Commento biblico del sermone
Zaccaria 9:12
Il profeta sta parlando a coloro che sono chiamati con enfasi "prigionieri di Cristo", coloro per i quali, con la sua potenza regale, è salito in alto e ha dato loro il pentimento, per renderli prigionieri spirituali.
I. Nessuna parola potrebbe essere inquadrata più appropriata, o espressiva di anime in afflizione spirituale, di quelle che qui usa il profeta: "prigionieri della speranza". Perché l'anima del credente si sente legata così velocemente e così infelice? Non è sempre stato così; ma lo ha sentito da quando ha cominciato a sperare, da quando gli è venuto in mente un sentimento più nobile e più alto. Da quell'ora, quando l'amore di Dio si è risvegliato per la prima volta nella sua anima, ha desiderato andare in un campo più ampio di quanto non possa mai percorrere, e di approfondire l'immagine, l'opera e la gloria del suo Dio.
Pertanto, poiché i suoi desideri sono così grandi, la sua anima si sente così imprigionata. La "speranza" ha fatto sentire questo mondo così angusto, il suo corpo così ingombrante, quei peccati così pesanti e quella natura un così grande ostacolo.
II. I prigionieri della speranza dovrebbero "volgersi alla rocca", stare vicini al Signore Gesù. Trascorri il tuo tempo di attesa all'interno della fortezza di Gesù. Lascia che sia la tua torre per sempre, e in quella rocca seppellirà le tue paure e custodirà le tue gioie.
III. Dio stesso ha gentilmente aggiunto il motivo della fiducia di coloro che per sua grazia hanno scambiato la prigione con la rocca. "Anche oggi dichiaro che ti renderò doppio". Appare evidente che con queste parole Dio continua il discorso che faceva nel versetto precedente, e che parla al Signore Gesù Cristo. Fa parte dell'impegno che il Padre ha fatto al Figlio. Quando Cristo vede il travaglio della sua anima è soddisfatto, come quando si gode di un acquisto, e pensa che il prezzo non è da confrontare con il valore ricevuto.
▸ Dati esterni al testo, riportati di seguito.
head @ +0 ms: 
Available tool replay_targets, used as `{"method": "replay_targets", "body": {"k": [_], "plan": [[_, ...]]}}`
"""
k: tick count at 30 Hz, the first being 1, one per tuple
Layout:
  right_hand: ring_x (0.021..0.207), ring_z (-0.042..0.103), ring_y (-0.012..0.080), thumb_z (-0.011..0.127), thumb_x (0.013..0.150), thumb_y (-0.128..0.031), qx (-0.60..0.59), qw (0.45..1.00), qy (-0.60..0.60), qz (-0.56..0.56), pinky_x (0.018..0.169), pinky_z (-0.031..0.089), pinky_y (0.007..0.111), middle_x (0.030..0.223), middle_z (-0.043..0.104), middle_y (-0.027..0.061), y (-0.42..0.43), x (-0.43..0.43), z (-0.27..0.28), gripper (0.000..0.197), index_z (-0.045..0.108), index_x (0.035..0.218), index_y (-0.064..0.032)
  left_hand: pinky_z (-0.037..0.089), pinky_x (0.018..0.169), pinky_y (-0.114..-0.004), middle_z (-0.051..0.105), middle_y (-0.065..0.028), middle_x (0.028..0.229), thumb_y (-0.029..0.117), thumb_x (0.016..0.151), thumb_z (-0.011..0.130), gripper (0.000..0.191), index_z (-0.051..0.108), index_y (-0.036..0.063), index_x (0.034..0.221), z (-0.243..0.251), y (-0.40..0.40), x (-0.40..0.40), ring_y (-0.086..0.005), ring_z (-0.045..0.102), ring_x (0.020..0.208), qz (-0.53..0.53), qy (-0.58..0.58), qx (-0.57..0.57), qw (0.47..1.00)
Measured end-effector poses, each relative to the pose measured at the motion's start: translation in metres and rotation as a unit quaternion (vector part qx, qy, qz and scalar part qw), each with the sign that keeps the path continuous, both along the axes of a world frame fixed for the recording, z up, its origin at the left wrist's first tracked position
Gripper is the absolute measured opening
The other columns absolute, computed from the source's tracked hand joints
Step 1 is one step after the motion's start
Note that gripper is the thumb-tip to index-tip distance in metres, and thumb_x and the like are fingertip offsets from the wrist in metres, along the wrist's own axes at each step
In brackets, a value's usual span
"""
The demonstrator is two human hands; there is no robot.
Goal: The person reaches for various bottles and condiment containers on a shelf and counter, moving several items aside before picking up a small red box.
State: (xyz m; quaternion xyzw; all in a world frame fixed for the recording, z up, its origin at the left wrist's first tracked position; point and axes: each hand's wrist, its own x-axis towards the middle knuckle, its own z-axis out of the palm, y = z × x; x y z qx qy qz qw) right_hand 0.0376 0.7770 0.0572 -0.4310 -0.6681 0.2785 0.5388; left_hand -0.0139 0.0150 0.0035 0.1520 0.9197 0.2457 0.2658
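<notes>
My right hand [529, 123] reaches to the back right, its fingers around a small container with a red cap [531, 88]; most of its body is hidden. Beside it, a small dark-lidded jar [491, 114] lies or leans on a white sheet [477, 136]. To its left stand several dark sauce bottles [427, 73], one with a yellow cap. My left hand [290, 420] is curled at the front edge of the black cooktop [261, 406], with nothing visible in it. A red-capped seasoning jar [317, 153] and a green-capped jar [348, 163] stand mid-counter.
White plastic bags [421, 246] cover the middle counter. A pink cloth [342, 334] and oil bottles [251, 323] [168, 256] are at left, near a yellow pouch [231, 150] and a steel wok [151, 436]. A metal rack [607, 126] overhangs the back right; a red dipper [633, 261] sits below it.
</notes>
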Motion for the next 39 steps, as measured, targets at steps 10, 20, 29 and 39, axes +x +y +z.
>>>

J. Vaughan, Sermoni, 10a serie, p. 149.
La paura e la speranza hanno due cose in comune. (1) Sono entrambi potenziali. Hanno a che fare con cose future. (2) Considerano quel futuro come possibile. Con questi due punti di somiglianza, speranza e paura sono in tutto il resto opposte e contraddittorie tra loro. La paura è l'apprensione di un male possibile futuro; la speranza è l'anticipazione di un bene possibile futuro.
I. Qual è il posto della speranza nel Vangelo? Crediamo che Cristo fa tutto. San Paolo dice anche: "Siamo salvati dalla speranza". E se ci possono essere parole più forti di queste, le troviamo in quel breve e toccante racconto della vita di Cristo di seguito: "Per la gioia che gli era posta davanti, sopportò la croce". Che cos'è se non dire che l'anticipazione di un futuro benedetto, che è la definizione della speranza, ha sostenuto nostro Signore Gesù Cristo nell'operare la nostra redenzione?
II. Considerate due di queste cose buone future che Dio ha promesso, e che quindi il cristiano spera. (1) Uno di questi è la crescita, il progresso, infine la perfezione, nella santità. Questa è una speranza peculiare del Vangelo. È anche una promessa. Se Cristo è vero, ci offre la santità. Questo è ciò che fa della sua religione un Vangelo. (2) Unisco in una sola la speranza della santità e la speranza del cielo. Che cos'è la felicità, che cos'è la gloria, se non l'essere perfettamente santi, come Dio, ripieni di Spirito? Lo Spirito Santo è chiamato "il caparra della nostra eredità.
Perché? Perché l'eredità stessa è lo Spirito; l'avere finalmente lo Spirito non a misura, l'essere soddisfatto della somiglianza di Dio, l'essere fatto bere abbondantemente di ciò che il Salmista chiama "il fiume dei suoi piaceri". Questo è il cielo E così l'una speranza corre nell'altra, e colui che è assetato di santità va in cielo.
CJ Vaughan, Ultime parole a Doncaster, p. 54.
Riferimenti: Zaccaria 9:12 . Rivista del sacerdote, vol. xxii., p. 213; Omiletic Quarterly , vol. i., pag. 101; G. Brooks, Linee di sermoni, p. 175. Zaccaria 9:13 . Ibid., p. 333. Zaccaria 9:16 ; Zaccaria 9:17 . HW Beecher, Pulpito del mondo cristiano, vol. xxvi., p. 388.